Il complesso comprende quattro gruppi turbina – alternatore, quattro torri per i generatori di vapore, due sale di controllo, gli spazi dei trasformatori, un parco combustibili liquidi e un piazzale per lo stoccaggio del carbone, gli impianti per il recupero ceneri e per i condensatori, la ciminiera dove sono convogliati i fiumi dopo la depurazione, le opere di presa e restituzione al mare delle acque.
Al centro di stoccaggio venivano inviati dei carri mediante uno dei più lunghi nastri trasportatori mai costruiti in Europa, che partiva da Costa Morena, ma è andato distrutto durante l’incendio dello scorso anno: il carbone è trasportato mediante camion.
I fatti
Quanto enumerato finora rappresenta un fardello insostenibile per la Puglia, che ha esposto l’Enel a due mesi di fuochi incrociati da parte di enti, istituzioni, sindacati e associazioni, tanto più che ci si avvicina ad appuntamenti elettorali a seguito di campagne agguerrite e iperprolifiche.

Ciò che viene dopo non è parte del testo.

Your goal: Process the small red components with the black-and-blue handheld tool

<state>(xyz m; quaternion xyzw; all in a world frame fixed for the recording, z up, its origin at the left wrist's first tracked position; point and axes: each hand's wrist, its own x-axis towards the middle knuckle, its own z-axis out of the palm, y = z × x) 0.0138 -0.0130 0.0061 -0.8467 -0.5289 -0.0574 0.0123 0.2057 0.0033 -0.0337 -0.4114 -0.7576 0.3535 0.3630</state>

Dato il periodo si può dunque dubitare che le minacce e le accuse abbiano seguito sul piano giudiziario, ma sarebbe un torto all’impegno di tanti attori affermare qualunquisticamente che tutto fa brodo.
Anzitutto perché l’opposizione alle politiche del gestore della rete elettrica si sono finalmente smosse dalla loro ventennale vena individualista e sembrano essere convogliate in un movimento.
La Provincia di Brindisi e altre istituzioni hanno promosso tavoli tecnici integrati, rifiutando con compattezza la proposta Enel di ridurre del 10% le immissioni di CO2 e hanno rilanciato la richiesta della riduzione del 33% e dell’introduzione di un gruppo a gas che sostituisca parte del carbone utilizzato, vincoli imposti dal Protocollo di Kyoto che scavalcano anche il tetto regionale della riduzione del 25%.
Enel si è vista così strappare l’impegno a operare tagli drastici che porterebbero alla riduzione delle emissioni di zolfo (SO2) del 19%, passando così da 10,5 mila tonnellate annue a 8,5 e degli ossidi d’azoto (NOx) del 13%, da 8,6 mila tonnellate a 7,5.
L’impegno prevede anche una maggiore profusione di risorse sulla ricerca scientifica e sul “carbone pulito”.
Le reazioni, però, non sono state tenere nemmeno in questo caso: la Uil ha attaccato i gestori con l’accusa di aver ridotto il sito a succursale di altre ditte esterne, titolari di subappalti, lasciando fuori le ditte brindisine e di aver ridotto il personale, questo sì, del 30% nonostante un aumento di produzione del 50% e la triplicazione del carbone impiegato.
Linea dura tenuta anche dal sindaco di Brindisi Domenico Menniti, che accusa l’Enel di avere importanti coperture politiche e di corruzione.
È rincuorante assistere al risveglio dell’impegno su Cerano, come al solito di fronte ai numeri: resta solo da chiedersi dove fossero e da che parte stessero gli stessi attori vent’anni fa.